The number of registered political parties has increased significantly over the past decade. However, this has not translated into a more diverse choice for South African voters.
In the 2014 elections, 29 parties contested the national elections, only 13 made it into the National Assembly.
In 2019, just 14 parties emerged from a pool of 48 parties contesting. Currently, 360 parties are eligible to contest in the 2024 polls.
While there have been concerns about the logistical implications of hundreds of contenders, the Electoral Commission (IEC) believes that the prospects of having significantly more parties in Parliament after next year’s elections are slim.
Just under 600 political parties are registered with the IEC, but 360 are eligible to run in the national elections. Some experts say the increasing number of political parties, is a testament to South Africa’s ripening democracy.
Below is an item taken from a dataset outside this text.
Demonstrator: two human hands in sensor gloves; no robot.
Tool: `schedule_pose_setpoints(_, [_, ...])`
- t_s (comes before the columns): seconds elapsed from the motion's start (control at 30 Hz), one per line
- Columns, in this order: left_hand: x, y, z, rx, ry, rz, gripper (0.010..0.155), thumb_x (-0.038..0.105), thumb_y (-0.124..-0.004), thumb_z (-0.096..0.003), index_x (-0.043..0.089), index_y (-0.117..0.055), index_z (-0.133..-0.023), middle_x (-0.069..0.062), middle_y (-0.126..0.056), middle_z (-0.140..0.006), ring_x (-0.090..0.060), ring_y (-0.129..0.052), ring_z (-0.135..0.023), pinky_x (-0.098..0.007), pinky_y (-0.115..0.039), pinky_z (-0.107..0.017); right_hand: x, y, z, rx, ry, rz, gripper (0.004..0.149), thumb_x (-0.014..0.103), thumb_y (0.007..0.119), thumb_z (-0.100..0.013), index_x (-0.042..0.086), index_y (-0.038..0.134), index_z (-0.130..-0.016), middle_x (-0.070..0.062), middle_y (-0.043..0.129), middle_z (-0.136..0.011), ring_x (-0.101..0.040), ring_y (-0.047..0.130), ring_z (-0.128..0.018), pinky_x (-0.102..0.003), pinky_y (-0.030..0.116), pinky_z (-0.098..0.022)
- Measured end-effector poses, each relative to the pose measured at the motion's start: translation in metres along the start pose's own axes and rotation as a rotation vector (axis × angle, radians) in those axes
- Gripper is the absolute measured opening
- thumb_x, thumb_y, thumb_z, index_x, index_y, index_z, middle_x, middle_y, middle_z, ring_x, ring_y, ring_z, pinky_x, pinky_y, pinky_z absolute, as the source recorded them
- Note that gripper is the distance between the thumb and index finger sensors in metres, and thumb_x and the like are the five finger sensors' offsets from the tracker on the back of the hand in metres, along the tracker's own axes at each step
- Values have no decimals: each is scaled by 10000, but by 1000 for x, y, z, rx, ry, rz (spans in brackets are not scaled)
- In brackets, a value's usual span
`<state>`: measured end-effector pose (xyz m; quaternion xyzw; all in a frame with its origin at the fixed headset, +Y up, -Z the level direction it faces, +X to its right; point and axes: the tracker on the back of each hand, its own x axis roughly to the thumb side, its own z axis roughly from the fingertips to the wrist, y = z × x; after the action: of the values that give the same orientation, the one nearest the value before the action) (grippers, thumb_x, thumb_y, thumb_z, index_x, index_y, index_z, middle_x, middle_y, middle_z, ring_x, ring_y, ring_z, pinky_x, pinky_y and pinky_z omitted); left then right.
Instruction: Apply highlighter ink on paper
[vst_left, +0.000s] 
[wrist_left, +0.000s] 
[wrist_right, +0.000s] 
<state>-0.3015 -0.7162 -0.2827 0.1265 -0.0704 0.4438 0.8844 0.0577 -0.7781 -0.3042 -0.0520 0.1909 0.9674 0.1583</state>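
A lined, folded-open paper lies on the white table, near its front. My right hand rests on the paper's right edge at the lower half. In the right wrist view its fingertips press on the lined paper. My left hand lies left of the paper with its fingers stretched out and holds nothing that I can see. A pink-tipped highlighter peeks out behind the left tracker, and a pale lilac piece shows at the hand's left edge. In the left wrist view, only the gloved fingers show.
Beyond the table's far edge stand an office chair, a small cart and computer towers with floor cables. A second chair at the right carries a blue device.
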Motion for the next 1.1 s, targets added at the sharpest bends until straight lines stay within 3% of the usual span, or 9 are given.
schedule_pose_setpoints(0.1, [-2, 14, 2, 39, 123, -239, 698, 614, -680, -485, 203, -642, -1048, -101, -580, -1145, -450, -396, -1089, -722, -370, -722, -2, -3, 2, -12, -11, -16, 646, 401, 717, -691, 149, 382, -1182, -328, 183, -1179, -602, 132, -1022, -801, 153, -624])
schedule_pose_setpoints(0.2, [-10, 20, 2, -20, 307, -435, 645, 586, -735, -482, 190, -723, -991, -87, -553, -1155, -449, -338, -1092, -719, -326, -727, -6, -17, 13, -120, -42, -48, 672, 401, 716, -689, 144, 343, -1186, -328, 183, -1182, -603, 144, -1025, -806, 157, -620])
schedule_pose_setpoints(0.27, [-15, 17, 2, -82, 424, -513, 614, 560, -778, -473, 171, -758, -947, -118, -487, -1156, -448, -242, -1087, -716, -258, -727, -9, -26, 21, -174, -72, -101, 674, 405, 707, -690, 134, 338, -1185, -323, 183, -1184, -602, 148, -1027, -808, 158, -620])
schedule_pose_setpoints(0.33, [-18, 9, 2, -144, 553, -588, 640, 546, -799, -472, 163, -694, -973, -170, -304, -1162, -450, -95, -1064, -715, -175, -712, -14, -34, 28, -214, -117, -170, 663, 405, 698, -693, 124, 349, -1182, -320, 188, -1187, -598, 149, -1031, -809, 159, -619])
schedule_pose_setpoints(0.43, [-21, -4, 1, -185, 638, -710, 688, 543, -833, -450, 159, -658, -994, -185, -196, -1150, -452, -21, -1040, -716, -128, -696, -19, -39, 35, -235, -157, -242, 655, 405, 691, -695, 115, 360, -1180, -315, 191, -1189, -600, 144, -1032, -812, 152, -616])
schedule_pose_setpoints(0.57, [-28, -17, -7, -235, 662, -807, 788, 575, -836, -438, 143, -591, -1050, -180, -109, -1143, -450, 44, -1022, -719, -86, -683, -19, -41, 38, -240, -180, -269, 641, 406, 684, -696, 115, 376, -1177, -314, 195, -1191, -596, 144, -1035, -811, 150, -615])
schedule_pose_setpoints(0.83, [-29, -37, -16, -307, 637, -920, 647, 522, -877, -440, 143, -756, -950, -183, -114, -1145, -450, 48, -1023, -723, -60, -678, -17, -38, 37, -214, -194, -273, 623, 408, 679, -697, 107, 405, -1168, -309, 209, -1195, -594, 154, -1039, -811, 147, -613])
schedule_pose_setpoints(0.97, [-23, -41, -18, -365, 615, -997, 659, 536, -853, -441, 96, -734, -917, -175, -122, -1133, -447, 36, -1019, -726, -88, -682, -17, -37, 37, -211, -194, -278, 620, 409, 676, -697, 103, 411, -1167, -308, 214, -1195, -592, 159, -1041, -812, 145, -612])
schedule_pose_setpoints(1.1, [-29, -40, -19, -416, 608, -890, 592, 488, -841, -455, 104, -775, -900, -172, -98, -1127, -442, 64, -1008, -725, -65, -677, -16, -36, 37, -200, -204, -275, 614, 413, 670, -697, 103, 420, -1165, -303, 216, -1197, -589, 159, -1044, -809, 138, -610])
The IEC says the proliferation of parties does not necessarily mean the addition of more parties in Parliament. “For us, the constitution calls for a multi-party democracy but the reality is that, in each election, there’s an increase in the number of parties and increase of parties in the ballot paper but that has not translated into plurality of voice, the voice in the national assembly has platooned at 14 parties, so if there are new entrants but the voters have repudiated many of the others,” says Deputy Chief Electoral Officer, Masego Shiburi.
Asked why this is the case, Shiburi cites that some political movements may not offer what South Africans need.
“There are many parties but they don’t offer a varied menu to the voters and maybe some are just a demonstration of our body politics especially the fact that some are personality-driven, some are just splinters from existing parties, so they don’t offer, from an ideological perspective, I don’t think they offer much difference to the voting public.”
The IEC has put in place measures to ensure contestants in the elections are serious about their participation. Those include certain signature quotas and registration deposits.
“If we didn’t have those requirements, what it means is that all the registered parties could theoretically qualify to be on the ballot paper and if you have 600 parties on the ballot paper, you are making it difficult for the voter because ultimately a ballot paper is the only tool that enables a voter to make and record their choice, and for us to translate that choice into representation in the legislative assembly.”
Despite this trend, the enthusiasm of those seeking to form political parties and throw their hats in the ring in the upcoming elections remains un-dampened.